= Marion Montgomery (poet) =

American writer

Marion Montgomery (April 16, 1925 – November 23, 2011) was an American poet, novelist, educator, and critic. For more than 30 years he was a professor of English at the University of Georgia.

==Early years and education==
Marion Hoyt Montgomery was born in Thomaston, Georgia. After service in the United States Army from 1943 to 1946, he married Dorothy Carlisle in 1951. They had five children. He received his A.B. and M.A. from the University of Georgia in 1950 and 1953 respectively and did postgraduate work in creative writing at the University of Iowa (1956–58).

==Published works==
===Novels===
Montgomery published three novels, all of which focus on conflicts between the Old and the New South. When he published his first novel, The Wandering of Desire (1962), Flannery O'Connor wrote him a letter that later became famous. She wrote, "The Southern writer can outwrite anybody in the country because he has the Bible and a little history. You have more than your share of both and a splendid gift besides." His second novel, Darrell, was published in 1964, and — in the words of his literary executor and former student Dr. Michael Jordan — "combines comedy, satire, and tragedy in its depiction of the misadventures of a country-born boy and his grandmother as they attempt to adjust to life in an Athens neighborhood. Darrell's longing for an even more exciting life in Atlanta is counterbalanced by his grandmother's common sense and longing for the country." His most ambitious novel is 1974's Fugitive. It is an overt dramatization of the ideas that were at the center of the Fugitive/Agrarian movement. In that novel, successful country music songwriter Walt Mason, disillusioned with life in Nashville, Tennessee, moves to rural Georgia to become a gentleman farmer, only to find out that such a life can't be "poured in from the top," but must spring up from the roots.

===Short stories===
Several of Montgomery's dozen or so published short stories have been included in best-of anthologies. I Got a Gal and The Decline and Fall of Officer Fergerson appeared in Southern Writing in the Sixties (1966) and The Best American Short Stories: 1971, respectively. His books of poetry include Dry Lightning (1960), Stones from the Rubble (1965), and The Gull and Other Georgia Scenes (1969). He also was a columnist for the now-defunct weekly Athens (Ga.) Observer.

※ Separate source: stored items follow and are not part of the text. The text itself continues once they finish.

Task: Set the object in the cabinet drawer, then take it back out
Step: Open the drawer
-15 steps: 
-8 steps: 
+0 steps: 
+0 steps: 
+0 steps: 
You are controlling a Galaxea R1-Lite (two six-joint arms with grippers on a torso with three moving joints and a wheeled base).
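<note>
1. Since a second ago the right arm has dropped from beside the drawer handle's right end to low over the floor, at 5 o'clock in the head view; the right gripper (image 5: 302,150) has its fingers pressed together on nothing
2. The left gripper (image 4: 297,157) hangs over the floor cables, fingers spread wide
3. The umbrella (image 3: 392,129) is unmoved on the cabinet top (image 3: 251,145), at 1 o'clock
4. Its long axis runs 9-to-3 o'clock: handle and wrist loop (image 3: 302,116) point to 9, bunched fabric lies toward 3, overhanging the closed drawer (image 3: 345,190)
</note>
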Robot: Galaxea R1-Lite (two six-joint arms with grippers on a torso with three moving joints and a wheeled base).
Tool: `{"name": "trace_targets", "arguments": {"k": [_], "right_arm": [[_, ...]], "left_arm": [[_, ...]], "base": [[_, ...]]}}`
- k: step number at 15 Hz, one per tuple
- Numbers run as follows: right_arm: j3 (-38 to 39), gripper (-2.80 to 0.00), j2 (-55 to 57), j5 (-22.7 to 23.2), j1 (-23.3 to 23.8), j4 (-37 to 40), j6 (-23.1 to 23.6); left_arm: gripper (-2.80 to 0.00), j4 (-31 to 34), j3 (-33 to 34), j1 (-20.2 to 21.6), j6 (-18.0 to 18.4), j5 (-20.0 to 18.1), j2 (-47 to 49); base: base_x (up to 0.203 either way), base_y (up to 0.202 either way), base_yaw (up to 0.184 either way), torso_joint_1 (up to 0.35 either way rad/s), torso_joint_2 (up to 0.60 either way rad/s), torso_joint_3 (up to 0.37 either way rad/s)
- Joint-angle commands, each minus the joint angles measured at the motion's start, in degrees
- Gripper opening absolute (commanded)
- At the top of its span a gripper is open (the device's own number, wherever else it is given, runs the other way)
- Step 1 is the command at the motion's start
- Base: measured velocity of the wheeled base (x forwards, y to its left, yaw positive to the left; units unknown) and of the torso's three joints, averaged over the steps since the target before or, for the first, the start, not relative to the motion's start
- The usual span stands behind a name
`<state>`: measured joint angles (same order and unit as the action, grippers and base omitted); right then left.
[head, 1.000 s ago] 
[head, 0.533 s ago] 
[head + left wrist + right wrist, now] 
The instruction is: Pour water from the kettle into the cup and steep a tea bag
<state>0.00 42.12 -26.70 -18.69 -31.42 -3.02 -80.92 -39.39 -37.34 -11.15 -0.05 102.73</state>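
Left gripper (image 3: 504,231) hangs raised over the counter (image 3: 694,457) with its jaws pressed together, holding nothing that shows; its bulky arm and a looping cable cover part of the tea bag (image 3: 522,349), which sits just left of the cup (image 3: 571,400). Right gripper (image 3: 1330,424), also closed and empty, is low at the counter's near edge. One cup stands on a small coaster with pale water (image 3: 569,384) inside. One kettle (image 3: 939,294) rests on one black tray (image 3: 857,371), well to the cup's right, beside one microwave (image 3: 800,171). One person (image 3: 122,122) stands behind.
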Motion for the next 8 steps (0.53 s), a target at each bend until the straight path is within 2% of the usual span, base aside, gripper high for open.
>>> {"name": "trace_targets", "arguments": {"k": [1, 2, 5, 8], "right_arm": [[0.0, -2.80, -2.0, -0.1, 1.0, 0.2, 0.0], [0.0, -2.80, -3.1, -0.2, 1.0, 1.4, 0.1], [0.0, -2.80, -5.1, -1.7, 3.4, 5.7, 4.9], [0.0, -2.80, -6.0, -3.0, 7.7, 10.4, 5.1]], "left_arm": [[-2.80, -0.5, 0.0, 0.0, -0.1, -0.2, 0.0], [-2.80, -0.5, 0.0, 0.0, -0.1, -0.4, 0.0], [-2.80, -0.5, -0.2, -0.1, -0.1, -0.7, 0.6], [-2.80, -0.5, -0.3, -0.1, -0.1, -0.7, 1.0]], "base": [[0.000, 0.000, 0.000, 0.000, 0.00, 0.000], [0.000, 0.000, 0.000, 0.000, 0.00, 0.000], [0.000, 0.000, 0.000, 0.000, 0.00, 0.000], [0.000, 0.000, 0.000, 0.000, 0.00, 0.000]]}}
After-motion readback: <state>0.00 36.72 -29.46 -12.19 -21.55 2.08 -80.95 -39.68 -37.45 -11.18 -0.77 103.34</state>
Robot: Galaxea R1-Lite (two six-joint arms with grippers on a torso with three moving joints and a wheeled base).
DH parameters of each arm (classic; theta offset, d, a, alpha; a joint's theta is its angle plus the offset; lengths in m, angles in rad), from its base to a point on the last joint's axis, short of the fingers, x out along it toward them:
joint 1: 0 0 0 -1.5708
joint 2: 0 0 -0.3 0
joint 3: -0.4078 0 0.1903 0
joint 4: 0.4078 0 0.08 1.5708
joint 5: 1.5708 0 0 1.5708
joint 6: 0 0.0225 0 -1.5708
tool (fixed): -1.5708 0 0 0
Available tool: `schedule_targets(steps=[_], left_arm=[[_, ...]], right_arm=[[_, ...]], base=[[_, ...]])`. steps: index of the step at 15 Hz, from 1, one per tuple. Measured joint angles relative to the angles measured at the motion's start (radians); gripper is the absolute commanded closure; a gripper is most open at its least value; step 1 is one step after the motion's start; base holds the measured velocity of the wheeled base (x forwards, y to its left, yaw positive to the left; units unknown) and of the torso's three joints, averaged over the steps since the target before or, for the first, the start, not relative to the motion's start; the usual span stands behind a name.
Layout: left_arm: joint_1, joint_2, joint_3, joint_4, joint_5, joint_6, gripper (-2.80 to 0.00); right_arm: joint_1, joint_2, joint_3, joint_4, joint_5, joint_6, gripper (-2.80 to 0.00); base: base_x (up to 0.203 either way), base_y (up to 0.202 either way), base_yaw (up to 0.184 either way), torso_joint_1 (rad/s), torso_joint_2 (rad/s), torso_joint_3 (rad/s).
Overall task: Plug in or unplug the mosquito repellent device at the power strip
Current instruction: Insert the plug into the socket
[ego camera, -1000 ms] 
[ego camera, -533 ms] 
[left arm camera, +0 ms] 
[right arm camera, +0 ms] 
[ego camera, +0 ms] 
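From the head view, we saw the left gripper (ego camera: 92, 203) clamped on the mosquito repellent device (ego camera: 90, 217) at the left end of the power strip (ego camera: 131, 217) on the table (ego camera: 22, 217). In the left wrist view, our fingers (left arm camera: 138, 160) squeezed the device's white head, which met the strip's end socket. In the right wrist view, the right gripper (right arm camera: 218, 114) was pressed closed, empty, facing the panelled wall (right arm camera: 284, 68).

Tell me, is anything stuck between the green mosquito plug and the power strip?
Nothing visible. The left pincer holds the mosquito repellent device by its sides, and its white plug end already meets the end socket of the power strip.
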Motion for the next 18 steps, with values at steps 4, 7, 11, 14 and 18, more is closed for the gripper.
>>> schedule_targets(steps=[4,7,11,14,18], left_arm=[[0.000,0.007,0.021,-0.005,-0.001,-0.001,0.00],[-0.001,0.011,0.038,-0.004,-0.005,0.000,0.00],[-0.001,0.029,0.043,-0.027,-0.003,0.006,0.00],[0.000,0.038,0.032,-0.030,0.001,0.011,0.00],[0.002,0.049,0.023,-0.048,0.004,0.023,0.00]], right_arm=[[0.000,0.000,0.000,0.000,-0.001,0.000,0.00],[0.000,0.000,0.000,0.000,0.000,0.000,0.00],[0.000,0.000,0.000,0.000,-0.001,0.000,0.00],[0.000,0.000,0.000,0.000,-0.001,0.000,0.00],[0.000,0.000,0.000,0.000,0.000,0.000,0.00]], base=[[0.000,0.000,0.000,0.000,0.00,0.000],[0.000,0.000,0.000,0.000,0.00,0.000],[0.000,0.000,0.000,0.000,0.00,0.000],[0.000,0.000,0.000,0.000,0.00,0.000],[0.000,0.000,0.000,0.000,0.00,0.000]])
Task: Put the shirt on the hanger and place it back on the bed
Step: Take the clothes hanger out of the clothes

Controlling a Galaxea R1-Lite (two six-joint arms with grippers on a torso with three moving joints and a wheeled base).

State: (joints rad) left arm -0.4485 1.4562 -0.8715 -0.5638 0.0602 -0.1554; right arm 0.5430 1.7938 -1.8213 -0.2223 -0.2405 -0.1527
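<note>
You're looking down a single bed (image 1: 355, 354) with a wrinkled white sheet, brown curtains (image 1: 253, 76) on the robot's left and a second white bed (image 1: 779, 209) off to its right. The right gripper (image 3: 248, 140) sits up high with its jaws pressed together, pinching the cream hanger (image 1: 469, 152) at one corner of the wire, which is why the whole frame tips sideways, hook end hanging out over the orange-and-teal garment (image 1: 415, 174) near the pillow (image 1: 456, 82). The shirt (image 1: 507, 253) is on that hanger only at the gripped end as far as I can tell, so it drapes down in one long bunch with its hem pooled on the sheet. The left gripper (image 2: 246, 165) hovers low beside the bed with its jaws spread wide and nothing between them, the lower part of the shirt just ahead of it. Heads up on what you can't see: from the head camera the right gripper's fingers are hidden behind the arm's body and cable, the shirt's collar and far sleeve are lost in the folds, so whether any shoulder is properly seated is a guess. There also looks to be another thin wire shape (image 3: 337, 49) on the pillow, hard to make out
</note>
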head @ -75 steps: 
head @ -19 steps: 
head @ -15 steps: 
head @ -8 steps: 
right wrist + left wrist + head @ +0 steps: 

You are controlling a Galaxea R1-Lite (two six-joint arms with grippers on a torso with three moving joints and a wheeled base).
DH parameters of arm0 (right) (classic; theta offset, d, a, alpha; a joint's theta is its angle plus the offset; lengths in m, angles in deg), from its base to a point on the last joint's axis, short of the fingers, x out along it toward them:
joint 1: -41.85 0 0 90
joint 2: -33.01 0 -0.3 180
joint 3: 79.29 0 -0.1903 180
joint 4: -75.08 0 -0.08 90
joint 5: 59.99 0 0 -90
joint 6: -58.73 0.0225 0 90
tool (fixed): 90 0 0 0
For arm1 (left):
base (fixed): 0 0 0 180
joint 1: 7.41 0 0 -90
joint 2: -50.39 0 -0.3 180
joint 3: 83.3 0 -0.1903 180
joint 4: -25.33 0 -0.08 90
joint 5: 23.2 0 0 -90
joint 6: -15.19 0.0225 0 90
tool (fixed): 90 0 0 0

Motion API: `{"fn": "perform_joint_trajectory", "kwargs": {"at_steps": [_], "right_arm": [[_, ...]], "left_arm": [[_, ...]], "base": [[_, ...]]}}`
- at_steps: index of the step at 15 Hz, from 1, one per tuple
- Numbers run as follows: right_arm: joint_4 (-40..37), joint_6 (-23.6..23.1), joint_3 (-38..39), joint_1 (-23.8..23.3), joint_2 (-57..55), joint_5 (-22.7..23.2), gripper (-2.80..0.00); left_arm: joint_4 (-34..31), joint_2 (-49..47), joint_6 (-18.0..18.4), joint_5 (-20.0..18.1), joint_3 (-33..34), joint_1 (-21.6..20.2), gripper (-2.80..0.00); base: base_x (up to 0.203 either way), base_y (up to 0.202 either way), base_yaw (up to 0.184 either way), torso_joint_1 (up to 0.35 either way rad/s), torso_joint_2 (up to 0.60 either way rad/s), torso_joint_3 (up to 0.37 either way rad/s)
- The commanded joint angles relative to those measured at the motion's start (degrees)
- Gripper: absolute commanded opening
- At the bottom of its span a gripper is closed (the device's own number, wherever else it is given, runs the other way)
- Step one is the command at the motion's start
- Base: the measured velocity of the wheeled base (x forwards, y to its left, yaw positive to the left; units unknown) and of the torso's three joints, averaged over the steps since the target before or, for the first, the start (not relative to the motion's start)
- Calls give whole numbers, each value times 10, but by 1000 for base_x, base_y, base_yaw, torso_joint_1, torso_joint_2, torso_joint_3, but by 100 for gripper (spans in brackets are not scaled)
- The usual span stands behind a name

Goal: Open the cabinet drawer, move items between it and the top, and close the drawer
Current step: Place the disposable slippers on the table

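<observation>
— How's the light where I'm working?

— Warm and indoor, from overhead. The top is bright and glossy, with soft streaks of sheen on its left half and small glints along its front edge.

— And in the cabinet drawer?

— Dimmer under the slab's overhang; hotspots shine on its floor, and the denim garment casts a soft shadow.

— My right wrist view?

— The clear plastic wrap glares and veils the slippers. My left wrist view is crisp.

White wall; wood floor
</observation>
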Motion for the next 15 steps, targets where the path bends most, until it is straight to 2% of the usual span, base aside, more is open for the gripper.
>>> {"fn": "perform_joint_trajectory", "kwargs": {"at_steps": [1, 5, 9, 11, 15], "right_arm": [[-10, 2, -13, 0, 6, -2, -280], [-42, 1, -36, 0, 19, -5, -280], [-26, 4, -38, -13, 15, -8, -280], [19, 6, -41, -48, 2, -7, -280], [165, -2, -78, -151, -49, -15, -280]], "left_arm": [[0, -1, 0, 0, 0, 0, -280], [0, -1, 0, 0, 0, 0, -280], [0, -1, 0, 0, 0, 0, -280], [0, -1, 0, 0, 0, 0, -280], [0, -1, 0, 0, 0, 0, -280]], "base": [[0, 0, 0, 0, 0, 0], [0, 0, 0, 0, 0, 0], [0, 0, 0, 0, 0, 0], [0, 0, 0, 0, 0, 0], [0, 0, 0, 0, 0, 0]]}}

===Poetry and social criticism===
Though he published extensively as a poet and novelist, he is remembered as a literary and social critic. Born the same year as Flannery O'Connor, Montgomery was her friend and has become perhaps her most insightful interpreter. He often pointed out that he, like O'Connor, was a "Hillbilly Thomist," and it is that Catholic worldview that permeates his own work and allowed him particular insights into both O'Connor and another great subject of his work, Walker Percy. He was perhaps the leading figure in what some have called the "second generation" of Fugitive/Agrarian writers — writers who, like O'Connor herself, were too young to be the contemporaries of those such as Andrew Nelson Lytle, Allen Tate, John Crowe Ransom, and Robert Penn Warren, but who shared many of their literary and intellectual sensibilities.

==Death==
Montgomery died in Crawford, Georgia at the age of eighty-six.